# Dumps required for PTE Academics



## Manoj_Sharda (Aug 20, 2015)

Hi All,

I am planning to appear for PTE Academic Exam in Oct this year. If anybody has dumps (soft copy/pdfs) or any links where same are available. Please share.

Thanks in Advance.
Manoj Sharda.


----------



## JK684 (Apr 2, 2015)

Manoj_Sharda said:


> Hi All,
> 
> I am planning to appear for PTE Academic Exam in Oct this year. If anybody has dumps (soft copy/pdfs) or any links where same are available. Please share.
> 
> ...


Check the PTE thread, details about the material are posted in that thread.


----------



## modipal (Jan 19, 2016)

Dear all , 

i am planning to take the PTE exam , what should i do ?


----------



## sultan_azam (Sep 9, 2015)

modipal said:


> Dear all ,
> 
> i am planning to take the PTE exam , what should i do ?

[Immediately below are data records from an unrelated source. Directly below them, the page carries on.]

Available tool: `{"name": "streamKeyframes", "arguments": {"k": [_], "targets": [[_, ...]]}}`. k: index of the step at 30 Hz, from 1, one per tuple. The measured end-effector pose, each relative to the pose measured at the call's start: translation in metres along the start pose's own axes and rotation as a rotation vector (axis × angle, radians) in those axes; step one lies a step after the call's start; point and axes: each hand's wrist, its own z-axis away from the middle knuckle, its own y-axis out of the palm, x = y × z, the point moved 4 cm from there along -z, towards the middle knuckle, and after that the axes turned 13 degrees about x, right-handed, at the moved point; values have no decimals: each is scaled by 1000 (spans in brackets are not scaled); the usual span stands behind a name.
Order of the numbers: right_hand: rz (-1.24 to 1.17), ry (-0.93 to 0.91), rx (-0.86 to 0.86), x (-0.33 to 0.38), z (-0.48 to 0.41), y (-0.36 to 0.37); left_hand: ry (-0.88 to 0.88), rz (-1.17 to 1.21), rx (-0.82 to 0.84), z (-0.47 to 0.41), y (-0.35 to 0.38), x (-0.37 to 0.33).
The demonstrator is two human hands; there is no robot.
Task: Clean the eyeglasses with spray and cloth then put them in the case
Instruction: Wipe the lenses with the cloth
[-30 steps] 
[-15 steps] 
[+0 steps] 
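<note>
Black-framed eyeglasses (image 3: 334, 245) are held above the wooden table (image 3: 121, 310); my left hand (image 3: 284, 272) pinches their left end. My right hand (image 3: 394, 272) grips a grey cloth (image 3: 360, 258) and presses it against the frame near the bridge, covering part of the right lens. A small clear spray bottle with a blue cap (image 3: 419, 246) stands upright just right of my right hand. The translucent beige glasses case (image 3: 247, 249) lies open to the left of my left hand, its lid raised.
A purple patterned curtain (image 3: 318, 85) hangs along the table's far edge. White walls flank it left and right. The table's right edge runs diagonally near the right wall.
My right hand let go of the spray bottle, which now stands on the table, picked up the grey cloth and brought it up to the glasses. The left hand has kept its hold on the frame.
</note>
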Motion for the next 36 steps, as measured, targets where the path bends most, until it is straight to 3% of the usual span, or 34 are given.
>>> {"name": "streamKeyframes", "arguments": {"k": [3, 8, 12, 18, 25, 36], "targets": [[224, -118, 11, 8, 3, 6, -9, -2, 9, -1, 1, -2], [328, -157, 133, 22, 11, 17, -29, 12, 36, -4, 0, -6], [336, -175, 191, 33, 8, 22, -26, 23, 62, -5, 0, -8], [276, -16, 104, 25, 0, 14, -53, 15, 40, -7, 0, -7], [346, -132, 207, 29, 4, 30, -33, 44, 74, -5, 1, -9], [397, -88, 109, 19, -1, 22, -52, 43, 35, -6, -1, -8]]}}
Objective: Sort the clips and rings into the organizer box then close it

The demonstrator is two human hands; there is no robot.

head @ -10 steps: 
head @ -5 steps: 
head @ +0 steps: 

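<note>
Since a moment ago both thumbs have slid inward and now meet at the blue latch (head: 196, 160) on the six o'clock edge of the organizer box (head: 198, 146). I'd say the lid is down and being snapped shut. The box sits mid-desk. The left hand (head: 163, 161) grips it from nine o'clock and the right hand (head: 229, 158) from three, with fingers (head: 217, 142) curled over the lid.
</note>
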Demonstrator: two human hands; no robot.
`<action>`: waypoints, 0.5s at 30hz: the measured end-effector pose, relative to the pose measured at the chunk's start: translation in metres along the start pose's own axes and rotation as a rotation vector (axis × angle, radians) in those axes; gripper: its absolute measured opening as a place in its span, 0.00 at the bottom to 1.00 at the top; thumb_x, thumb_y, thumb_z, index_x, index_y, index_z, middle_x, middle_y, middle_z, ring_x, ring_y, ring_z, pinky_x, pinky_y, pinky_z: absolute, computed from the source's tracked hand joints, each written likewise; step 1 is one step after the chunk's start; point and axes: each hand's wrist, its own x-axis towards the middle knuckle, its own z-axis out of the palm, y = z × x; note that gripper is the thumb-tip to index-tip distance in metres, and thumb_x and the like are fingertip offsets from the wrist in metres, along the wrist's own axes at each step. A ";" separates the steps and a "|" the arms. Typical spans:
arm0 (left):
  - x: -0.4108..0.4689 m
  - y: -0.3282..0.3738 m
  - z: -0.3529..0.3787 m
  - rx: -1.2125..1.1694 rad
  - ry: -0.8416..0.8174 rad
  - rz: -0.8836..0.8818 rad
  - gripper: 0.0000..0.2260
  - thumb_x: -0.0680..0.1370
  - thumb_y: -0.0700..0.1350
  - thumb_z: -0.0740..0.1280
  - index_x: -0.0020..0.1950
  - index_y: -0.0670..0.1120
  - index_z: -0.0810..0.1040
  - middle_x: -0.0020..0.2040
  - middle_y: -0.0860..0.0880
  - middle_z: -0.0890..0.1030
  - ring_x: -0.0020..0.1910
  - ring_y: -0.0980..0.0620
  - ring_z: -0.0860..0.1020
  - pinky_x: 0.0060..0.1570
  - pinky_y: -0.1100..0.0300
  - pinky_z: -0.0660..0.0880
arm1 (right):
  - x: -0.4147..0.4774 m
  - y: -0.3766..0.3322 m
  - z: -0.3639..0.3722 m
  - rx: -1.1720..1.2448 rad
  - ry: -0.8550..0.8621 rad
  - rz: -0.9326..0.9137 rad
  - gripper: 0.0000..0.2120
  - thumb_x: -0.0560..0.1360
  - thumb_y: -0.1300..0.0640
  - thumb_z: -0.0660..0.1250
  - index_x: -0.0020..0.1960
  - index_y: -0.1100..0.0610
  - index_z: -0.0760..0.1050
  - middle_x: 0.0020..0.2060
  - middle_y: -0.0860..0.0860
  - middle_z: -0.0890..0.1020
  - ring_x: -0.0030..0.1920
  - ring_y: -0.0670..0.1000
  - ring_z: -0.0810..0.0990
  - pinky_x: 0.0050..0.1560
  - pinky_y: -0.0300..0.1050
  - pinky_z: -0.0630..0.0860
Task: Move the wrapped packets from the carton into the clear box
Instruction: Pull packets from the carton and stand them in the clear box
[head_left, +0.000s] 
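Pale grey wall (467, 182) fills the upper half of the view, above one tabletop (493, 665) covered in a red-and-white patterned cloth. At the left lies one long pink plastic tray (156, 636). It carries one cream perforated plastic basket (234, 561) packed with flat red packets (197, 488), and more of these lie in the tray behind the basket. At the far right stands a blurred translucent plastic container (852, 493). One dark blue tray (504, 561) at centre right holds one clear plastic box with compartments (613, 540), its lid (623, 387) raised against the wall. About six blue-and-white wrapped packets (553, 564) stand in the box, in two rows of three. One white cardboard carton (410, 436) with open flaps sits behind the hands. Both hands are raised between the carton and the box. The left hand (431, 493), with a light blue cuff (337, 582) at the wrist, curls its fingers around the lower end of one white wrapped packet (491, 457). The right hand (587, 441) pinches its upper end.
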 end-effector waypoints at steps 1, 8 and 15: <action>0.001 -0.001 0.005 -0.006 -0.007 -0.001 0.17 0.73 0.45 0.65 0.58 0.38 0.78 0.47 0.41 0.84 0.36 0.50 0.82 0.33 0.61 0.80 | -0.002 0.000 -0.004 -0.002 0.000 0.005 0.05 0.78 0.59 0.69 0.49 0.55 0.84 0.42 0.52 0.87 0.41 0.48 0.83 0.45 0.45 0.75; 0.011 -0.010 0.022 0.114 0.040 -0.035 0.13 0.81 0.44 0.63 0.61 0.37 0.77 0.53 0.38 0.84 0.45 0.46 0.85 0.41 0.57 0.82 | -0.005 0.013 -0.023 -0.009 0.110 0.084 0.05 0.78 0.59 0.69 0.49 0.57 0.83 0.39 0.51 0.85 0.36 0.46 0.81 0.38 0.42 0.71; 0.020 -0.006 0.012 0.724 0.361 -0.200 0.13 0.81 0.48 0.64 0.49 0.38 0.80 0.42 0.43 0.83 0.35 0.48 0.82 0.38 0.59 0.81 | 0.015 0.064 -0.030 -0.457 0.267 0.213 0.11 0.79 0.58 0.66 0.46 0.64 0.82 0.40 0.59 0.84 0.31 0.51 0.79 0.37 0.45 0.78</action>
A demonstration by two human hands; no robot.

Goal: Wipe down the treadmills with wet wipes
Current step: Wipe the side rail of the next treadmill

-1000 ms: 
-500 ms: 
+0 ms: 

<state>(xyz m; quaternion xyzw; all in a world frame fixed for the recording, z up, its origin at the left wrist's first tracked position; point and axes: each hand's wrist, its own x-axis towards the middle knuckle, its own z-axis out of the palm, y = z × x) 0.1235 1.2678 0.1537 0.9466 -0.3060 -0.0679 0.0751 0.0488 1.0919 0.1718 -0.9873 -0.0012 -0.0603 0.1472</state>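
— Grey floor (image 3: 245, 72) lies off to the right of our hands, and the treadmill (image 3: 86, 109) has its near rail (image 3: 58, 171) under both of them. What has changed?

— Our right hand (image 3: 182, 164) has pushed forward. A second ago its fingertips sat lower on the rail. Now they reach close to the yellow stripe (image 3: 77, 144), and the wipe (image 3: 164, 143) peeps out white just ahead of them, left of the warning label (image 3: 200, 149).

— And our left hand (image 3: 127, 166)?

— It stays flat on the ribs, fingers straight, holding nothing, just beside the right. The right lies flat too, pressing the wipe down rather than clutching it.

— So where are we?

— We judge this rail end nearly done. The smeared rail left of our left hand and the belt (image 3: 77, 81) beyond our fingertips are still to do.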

get acquainted with pattern of PTE, what type of questions are asked in each section, download free material from pearson website. 

practise and take the test


----------



## modipal (Jan 19, 2016)

Thanks Sultan_Azam


----------



## imtiaza (Aug 2, 2016)

Hi Every one, 

Is it true that PTE ACADEMIC DUMPS are available or people are just floating the news.

I am going to appear in July.

Thanks
imtiaza


----------